TASK TO COMPLETE – Give the data again in full, without pictures.

== Segment start ==

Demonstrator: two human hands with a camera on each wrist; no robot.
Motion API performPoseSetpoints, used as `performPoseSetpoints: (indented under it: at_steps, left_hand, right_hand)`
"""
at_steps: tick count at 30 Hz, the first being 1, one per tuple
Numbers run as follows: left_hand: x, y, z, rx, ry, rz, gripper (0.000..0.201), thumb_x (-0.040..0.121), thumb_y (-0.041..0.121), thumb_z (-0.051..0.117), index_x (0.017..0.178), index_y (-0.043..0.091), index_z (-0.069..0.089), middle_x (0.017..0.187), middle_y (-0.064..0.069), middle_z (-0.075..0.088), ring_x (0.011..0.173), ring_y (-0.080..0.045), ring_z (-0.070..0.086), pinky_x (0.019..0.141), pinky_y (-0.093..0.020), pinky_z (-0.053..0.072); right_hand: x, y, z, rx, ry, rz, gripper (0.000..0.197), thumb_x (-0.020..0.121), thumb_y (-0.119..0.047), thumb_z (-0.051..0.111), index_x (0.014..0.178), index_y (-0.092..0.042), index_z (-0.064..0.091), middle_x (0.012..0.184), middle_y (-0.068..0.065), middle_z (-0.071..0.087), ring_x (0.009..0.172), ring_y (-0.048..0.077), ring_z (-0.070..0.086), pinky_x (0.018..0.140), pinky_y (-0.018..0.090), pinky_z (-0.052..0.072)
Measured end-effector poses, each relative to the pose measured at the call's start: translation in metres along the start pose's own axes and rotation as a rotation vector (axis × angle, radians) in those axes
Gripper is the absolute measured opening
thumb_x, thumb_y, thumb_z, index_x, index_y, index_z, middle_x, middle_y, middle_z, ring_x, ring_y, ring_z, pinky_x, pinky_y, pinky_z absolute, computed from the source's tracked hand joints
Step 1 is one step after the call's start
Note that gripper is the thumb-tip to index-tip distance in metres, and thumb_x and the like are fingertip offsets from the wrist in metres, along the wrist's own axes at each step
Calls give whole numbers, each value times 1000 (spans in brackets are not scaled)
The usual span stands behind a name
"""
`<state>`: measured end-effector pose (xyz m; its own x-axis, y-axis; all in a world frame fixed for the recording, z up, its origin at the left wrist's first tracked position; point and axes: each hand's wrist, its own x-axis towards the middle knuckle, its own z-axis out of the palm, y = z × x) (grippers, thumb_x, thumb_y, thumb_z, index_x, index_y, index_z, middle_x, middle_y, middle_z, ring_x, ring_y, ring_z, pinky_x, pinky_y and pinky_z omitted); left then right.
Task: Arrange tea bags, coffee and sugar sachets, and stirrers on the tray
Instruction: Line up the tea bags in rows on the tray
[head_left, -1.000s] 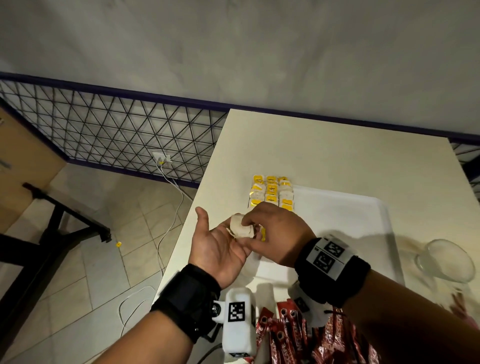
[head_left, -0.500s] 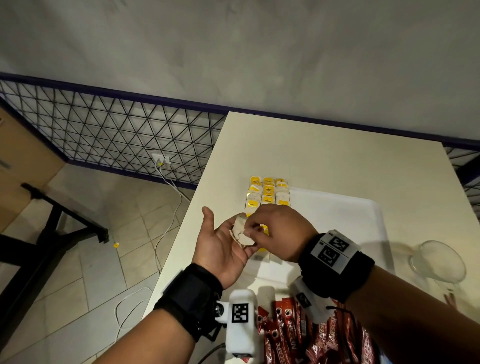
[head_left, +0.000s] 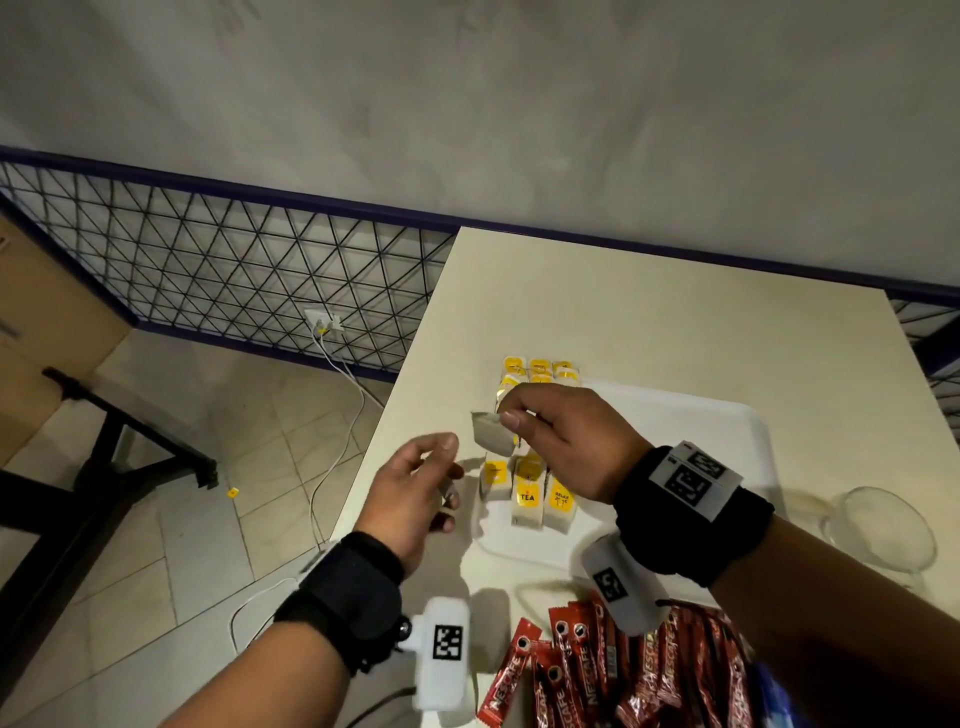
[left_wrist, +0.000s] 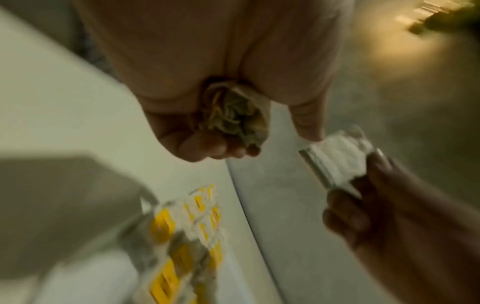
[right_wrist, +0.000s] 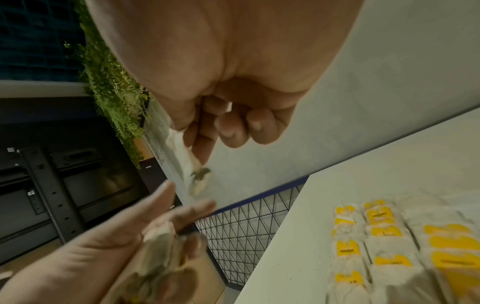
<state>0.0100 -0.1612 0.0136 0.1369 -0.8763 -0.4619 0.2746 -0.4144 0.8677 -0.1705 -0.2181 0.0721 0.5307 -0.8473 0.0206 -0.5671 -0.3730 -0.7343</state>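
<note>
Tea bags (head_left: 530, 483) are laid in rows at the 9 o'clock edge of the white tray (head_left: 691, 441). One loose tea bag (head_left: 488, 434) is pinched above them by the right hand (head_left: 569, 447); a crumpled bundle (left_wrist: 233, 117), seemingly more bags, is clutched in the left hand (head_left: 410, 499). Disturbed rows are the risk if the bag is dropped askew. Coffee sachets (head_left: 613, 670) lie off-tray at 6 o'clock.

L hand (head_left: 415, 488) mid-frame, fingers curled round crumpled paper; R hand (head_left: 566, 441) just right, higher, thumb+forefinger pinching a tea bag.
</note>
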Motion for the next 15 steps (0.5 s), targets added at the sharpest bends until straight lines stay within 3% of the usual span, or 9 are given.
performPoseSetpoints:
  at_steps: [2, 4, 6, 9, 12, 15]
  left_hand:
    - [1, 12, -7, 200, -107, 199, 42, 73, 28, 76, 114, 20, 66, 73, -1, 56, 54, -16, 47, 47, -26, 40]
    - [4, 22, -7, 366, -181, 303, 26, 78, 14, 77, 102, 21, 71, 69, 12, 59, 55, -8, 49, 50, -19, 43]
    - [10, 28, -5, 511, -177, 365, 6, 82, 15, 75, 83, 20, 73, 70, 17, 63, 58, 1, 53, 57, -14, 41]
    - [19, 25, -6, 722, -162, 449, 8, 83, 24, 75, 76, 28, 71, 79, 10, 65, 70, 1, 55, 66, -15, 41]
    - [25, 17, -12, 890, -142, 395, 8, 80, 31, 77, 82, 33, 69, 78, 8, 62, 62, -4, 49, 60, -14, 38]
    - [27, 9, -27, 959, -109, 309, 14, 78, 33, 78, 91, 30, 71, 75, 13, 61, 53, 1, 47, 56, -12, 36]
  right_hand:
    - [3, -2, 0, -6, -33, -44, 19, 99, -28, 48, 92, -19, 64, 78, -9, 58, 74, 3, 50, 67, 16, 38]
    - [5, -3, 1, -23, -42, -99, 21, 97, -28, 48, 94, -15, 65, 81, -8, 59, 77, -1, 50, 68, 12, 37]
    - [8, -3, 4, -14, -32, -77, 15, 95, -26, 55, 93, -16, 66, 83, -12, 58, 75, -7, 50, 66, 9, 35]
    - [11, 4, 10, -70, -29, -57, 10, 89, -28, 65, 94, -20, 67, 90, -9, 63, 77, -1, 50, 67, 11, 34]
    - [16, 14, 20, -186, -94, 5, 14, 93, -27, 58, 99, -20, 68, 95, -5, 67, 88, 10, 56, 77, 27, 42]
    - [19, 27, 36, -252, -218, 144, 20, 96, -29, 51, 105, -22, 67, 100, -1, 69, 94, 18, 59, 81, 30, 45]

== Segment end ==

OUTPUT –
Demonstrator: two human hands with a camera on each wrist; no robot.
Motion API performPoseSetpoints, used as `performPoseSetpoints: (indented under it: at_steps, left_hand, right_hand)`
"""
at_steps: tick count at 30 Hz, the first being 1, one per tuple
Numbers run as follows: left_hand: x, y, z, rx, ry, rz, gripper (0.000..0.201), thumb_x (-0.040..0.121), thumb_y (-0.041..0.121), thumb_z (-0.051..0.117), index_x (0.017..0.178), index_y (-0.043..0.091), index_z (-0.069..0.089), middle_x (0.017..0.187), middle_y (-0.064..0.069), middle_z (-0.075..0.088), ring_x (0.011..0.173), ring_y (-0.080..0.045), ring_z (-0.070..0.086), pinky_x (0.019..0.141), pinky_y (-0.093..0.020), pinky_z (-0.053..0.072); right_hand: x, y, z, rx, ry, rz, gripper (0.000..0.197), thumb_x (-0.020..0.121), thumb_y (-0.119..0.047), thumb_z (-0.051..0.111), index_x (0.014..0.178), index_y (-0.092..0.042), index_z (-0.064..0.091), middle_x (0.012..0.184), middle_y (-0.068..0.065), middle_z (-0.071..0.087), ring_x (0.009..0.172), ring_y (-0.048..0.077), ring_z (-0.070..0.086), pinky_x (0.018..0.140), pinky_y (-0.018..0.090), pinky_z (-0.052..0.072)
Measured end-effector poses, each relative to the pose measured at the call's start: translation in metres along the start pose's own axes and rotation as a rotation vector (axis × angle, radians) in those axes
Gripper is the absolute measured opening
thumb_x, thumb_y, thumb_z, index_x, index_y, index_z, middle_x, middle_y, middle_z, ring_x, ring_y, ring_z, pinky_x, pinky_y, pinky_z absolute, computed from the source's tracked hand joints
Step 1 is one step after the call's start
Note that gripper is the thumb-tip to index-tip distance in metres, and thumb_x and the like are fingertip offsets from the wrist in metres, along the wrist's own axes at each step
Calls give whole numbers, each value times 1000 (spans in brackets are not scaled)
The usual span stands behind a name
"""
`<state>`: measured end-effector pose (xyz m; its own x-axis, y-axis; all in a world frame fixed for the recording, z up, its origin at the left wrist's first tracked position; point and axes: each hand's wrist, its own x-axis towards the middle knuckle, its own z-axis out of the palm, y = z × x) (grippers, thumb_x, thumb_y, thumb_z, index_x, index_y, index_z, middle_x, middle_y, middle_z, ring_x, ring_y, ring_z, pinky_x, pinky_y and pinky_z omitted); left then right.
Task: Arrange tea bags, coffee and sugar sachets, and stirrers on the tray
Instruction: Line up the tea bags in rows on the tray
[head_left, -1.000s] 
[head_left, -0.500s] 
[head_left, +0.000s] 
[left_wrist, +0.000s] 
[right_wrist, +0.000s] 
<state>0.0100 -0.1612 0.0136 0.1369 -0.8763 -0.4619 0.2746 -0.4144 0.8677 -0.1705 -0.2181 0.0721 0.5307 -0.8473 0.0206 -0.5671 -0.3730 -0.7343</state>
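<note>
Tea bags (head_left: 530, 483) are laid in rows at the 9 o'clock edge of the white tray (head_left: 691, 441). One loose tea bag (head_left: 488, 434) is pinched above them by the right hand (head_left: 569, 447); a crumpled bundle (left_wrist: 233, 117), seemingly more bags, is clutched in the left hand (head_left: 410, 499). Disturbed rows are the risk if the bag is dropped askew. Coffee sachets (head_left: 613, 670) lie off-tray at 6 o'clock.

L hand (head_left: 415, 488) mid-frame, fingers curled round crumpled paper; R hand (head_left: 566, 441) just right, higher, thumb+forefinger pinching a tea bag.
</note>
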Motion for the next 15 steps (0.5 s), targets added at the sharpest bends until straight lines stay within 3% of the usual span, or 9 are given.
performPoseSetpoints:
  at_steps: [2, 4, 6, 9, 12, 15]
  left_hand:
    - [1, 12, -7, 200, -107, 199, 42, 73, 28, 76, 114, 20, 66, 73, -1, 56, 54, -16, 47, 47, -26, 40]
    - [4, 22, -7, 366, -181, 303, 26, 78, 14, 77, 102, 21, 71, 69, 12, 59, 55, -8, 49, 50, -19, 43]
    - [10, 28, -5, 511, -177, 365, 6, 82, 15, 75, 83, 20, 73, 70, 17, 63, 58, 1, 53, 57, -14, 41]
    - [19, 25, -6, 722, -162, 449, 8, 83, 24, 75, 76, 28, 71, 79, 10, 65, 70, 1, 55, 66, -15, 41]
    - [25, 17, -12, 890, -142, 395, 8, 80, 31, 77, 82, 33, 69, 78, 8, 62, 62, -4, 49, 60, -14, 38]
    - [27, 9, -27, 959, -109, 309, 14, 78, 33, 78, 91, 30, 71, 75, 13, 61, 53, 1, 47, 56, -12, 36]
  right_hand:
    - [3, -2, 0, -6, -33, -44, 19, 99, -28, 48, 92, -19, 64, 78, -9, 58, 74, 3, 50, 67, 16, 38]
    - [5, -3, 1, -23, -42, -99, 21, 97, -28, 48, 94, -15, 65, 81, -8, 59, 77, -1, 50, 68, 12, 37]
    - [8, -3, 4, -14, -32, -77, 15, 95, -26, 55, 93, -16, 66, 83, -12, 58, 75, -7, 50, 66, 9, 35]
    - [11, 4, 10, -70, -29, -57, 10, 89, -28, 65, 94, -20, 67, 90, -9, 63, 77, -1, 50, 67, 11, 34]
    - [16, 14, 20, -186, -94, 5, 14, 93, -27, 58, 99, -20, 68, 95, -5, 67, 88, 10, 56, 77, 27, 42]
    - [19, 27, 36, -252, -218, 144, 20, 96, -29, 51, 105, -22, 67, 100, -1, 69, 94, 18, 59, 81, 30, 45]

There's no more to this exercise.